I've seen many articles on the web explaining the basics of digitising film negatives or transparencies with a digital camera. The basics are quite simple: you take a photo of a negative into a light source and invert. That's it. But that alone led me to scan negatives that looked like the one on the left, above. Because I've never seen one tutorial that told me "the whole story" of how to do it properly, I've decided to put together what I've learnt during the last two or three years of scanning film with my DSLR.
First of all: Why?
- Street labs can usually scan the film but I’ve got bad scans and missing/cut frames more than once. Also, when you scan, you make some artistic decisions over contrast and colour that are often definitive. By leaving these decisions to a machine or someone else, you are losing control over your creative freedom.
- I often develop film myself and I don’t own a film scanner. Even if I did, good film scanners cost a fortune and I get better quality from scanning the film with my DSLR than I would if I used an average scanner.
- Very precise control over colours, highlight and shadow curves, while making use of the vast film dynamic range.
These are my reasons, you may obviously have different ones. Some people do this because it’s faster than using a scanner, but that depends on how much time you spend post-processing, and I do spend a bit more than I would like to admit, but it is a time spent doing something that gives me pleasure, not pressing buttons on a poorly designed software and waiting for a tedious scan.
All the following instructions have the objective of achieving the best possible resolution, colour depth and dynamic range out of the film, while keeping image noise as low as possible. Also, I aimed at keeping the whole process as quick as possible. I think each time I’ve made a scan I’ve got better results than the time before, because I keep improving the process and now I’ve got to a stage I’m quite happy with the results.

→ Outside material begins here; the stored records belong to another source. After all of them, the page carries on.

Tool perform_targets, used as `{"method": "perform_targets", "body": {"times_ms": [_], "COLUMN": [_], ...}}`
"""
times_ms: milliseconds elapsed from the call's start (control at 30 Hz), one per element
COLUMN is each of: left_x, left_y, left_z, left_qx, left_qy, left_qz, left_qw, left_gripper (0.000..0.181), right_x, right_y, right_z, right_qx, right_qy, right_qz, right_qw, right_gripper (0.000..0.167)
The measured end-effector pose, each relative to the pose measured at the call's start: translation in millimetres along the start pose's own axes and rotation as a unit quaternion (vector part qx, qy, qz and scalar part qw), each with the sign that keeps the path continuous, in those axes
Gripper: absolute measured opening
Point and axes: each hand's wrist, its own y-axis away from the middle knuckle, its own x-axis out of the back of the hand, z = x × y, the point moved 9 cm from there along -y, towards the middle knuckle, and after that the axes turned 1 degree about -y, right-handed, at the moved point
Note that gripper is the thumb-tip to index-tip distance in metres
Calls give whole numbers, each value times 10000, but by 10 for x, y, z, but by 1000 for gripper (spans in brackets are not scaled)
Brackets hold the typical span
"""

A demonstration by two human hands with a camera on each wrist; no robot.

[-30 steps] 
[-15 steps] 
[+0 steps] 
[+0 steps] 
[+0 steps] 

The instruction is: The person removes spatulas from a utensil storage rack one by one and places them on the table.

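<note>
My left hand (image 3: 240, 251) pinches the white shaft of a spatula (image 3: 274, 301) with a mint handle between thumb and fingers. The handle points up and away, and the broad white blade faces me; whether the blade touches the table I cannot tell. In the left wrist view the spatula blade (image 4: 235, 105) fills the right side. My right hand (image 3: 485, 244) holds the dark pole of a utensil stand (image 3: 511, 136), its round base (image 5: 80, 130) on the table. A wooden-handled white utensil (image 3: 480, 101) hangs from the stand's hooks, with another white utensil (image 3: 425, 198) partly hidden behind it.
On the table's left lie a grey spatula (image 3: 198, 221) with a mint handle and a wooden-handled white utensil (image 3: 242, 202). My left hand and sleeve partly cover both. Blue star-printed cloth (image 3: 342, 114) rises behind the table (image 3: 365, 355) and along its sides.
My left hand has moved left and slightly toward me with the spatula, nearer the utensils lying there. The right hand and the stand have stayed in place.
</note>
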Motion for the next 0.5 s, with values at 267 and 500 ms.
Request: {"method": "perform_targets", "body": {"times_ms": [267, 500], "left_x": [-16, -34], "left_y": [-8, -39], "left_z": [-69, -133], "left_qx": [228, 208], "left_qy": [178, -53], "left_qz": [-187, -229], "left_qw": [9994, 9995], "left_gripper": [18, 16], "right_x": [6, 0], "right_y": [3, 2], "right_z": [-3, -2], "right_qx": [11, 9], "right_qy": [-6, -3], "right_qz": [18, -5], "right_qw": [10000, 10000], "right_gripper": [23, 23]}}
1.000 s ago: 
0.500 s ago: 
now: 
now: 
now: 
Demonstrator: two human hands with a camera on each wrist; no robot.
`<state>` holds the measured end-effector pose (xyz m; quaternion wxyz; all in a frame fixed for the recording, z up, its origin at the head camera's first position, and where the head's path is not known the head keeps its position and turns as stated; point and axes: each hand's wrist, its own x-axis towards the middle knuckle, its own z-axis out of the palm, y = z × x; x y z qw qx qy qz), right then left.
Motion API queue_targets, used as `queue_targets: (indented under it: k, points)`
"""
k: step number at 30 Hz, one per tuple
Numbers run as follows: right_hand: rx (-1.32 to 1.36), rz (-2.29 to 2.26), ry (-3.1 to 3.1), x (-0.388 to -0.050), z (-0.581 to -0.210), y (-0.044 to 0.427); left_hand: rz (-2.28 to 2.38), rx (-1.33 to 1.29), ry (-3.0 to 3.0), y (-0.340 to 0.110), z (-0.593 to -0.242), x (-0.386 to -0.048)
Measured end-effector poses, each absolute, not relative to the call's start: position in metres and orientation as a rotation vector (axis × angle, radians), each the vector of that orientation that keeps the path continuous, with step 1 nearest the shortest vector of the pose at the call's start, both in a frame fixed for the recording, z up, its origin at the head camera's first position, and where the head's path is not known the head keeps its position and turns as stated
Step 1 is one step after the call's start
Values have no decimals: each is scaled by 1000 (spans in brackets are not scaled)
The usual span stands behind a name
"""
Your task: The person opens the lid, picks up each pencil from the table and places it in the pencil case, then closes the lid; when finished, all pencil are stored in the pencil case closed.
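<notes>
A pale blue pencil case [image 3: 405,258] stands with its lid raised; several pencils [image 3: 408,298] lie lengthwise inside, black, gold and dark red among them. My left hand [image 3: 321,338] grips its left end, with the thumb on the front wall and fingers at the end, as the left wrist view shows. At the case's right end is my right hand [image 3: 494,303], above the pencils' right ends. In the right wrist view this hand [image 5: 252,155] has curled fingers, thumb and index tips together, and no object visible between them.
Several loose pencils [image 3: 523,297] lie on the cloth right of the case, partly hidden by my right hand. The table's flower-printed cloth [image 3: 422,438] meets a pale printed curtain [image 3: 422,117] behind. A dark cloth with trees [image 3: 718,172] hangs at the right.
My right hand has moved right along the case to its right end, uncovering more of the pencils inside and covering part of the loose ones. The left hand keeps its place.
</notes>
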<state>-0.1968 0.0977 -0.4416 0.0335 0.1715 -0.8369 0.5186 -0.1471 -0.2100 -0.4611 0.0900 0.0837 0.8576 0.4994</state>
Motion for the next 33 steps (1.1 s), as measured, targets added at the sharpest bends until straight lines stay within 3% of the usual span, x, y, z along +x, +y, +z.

I’ve separated this tutorial into five sections, and you may want to skip, or skim through some of these.
Step 1: What you need
- Again, ideally you should either use a macro tube with a prime lens or a macro lens, but if you don’t have any of these, your kit lens will also do the job, with a bit of loss in usable resolution, due to cropping. Kit lenses work just fine for medium format;
- A light source, preferably a flash wirelessly triggered, but a well lit wall, the sky or even a computer monitor will work;
A white translucent, clean surface, such as an acrylic board. This is only needed if you’re using a very close light source, such as a flash;
- A piece of cardboard or wood and a couple of clamps are useful.
- If you’re using a flash, you will need either a cable or a wireless trigger. You could set up your flash as slave and trigger it with the in-camera flash but you would have to do it in a way that it wouldn’t get any light reflecting off the film surface, which may be a bit hard.